High inherent risk → if company doesn't have control in place, high risk of mistakes
Found never material misstatement of share capital
for each account that is above materiality I have to perform substantive procedure
To get evidence of existence → evident count
Substantive Procedure
- An audit procedure designed to detect material misstatements at the assertion level
(ISA 330.4a)
- Depending on the circumstances, the auditor may determine that:
- Performing only substantive analytical procedures will be sufficient to
reduce audit risk to an acceptably low level. For example, where the auditor’s
assessment of risk is supported by audit evidence from tests of controls.

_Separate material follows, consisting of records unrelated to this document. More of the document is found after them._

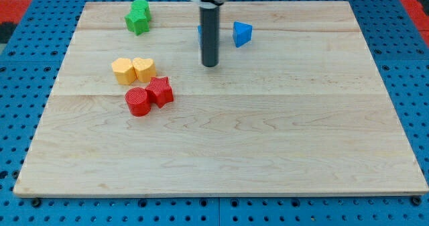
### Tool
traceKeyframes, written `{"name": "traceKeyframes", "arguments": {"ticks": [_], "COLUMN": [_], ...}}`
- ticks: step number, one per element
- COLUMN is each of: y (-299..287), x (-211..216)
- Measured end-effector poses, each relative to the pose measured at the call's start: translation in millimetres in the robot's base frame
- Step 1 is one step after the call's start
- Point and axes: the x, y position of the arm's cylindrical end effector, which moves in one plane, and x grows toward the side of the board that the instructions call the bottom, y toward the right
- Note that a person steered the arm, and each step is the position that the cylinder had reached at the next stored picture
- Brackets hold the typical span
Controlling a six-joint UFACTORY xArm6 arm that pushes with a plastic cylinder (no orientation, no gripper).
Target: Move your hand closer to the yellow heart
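Pale wooden board (268,152) on blue pegboard (20,65); my tip (210,65), no grasping tool, stands right of the yellow heart (144,68).

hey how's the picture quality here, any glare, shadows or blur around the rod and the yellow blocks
Camera view: lighting is even and soft, no strong glare on the wooden board. Camera view: my tip casts only a faint shadow at its base. Camera view: the yellow heart and the yellow block beside it look sharp; the rod's top is cropped by the view's top edge.
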Motion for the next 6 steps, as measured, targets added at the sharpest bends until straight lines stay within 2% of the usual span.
{"name": "traceKeyframes", "arguments": {"ticks": [2, 6], "y": [-61.9, -72.2], "x": [-2.3, -15.0]}}
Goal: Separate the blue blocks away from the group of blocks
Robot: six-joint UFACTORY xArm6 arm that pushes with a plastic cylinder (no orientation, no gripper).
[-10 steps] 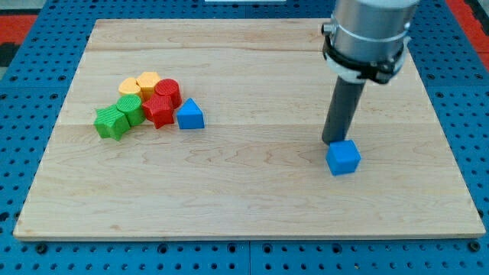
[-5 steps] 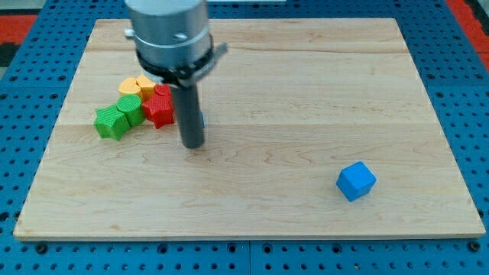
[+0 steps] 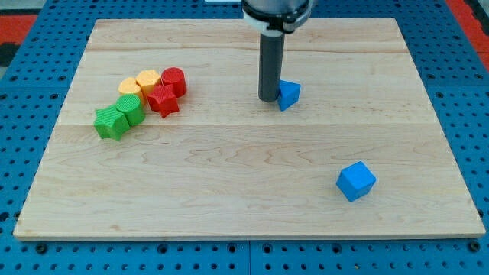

- Only tests of details are appropriate.
- A combination of substantive analytical procedures and tests of details
are most responsive to the assessed risks.
(ISA 330.A43)
Audit Procedures
What do audit procedures provide? EVIDENCE
Acceptable difference
- Determine the amount of any difference of recorded amounts from expected values
that is acceptable without further investigation.
- As the assessed risk increases, the amount of difference considered acceptable
without investigation decreases in order to achieve the desired level of persuasive
evidence.
Example Slides
- 20000 payroll
- 55 employees → are they really working for the company?
- 3% you need evidence → board meeting its okay, if not sample of employees to see
if on average they have an increase by 3%
- 1.4 million income statement → acceptable different is lower so the caption is not
materialistic → more/other work/substantive testing → investigate why there are
differences, e.g., because of: hiring/firing people during the year
- 1.3 million → acceptable difference is higher → it is on the range → conclude that
caption is not material mistaken
Test of Details
- In designing tests of details, the extent of testing is ordinarily thought of in terms of
the sample size. However, other matters are also relevant, including whether it is
more effective to use other selective means of testing (ISA 330.A47).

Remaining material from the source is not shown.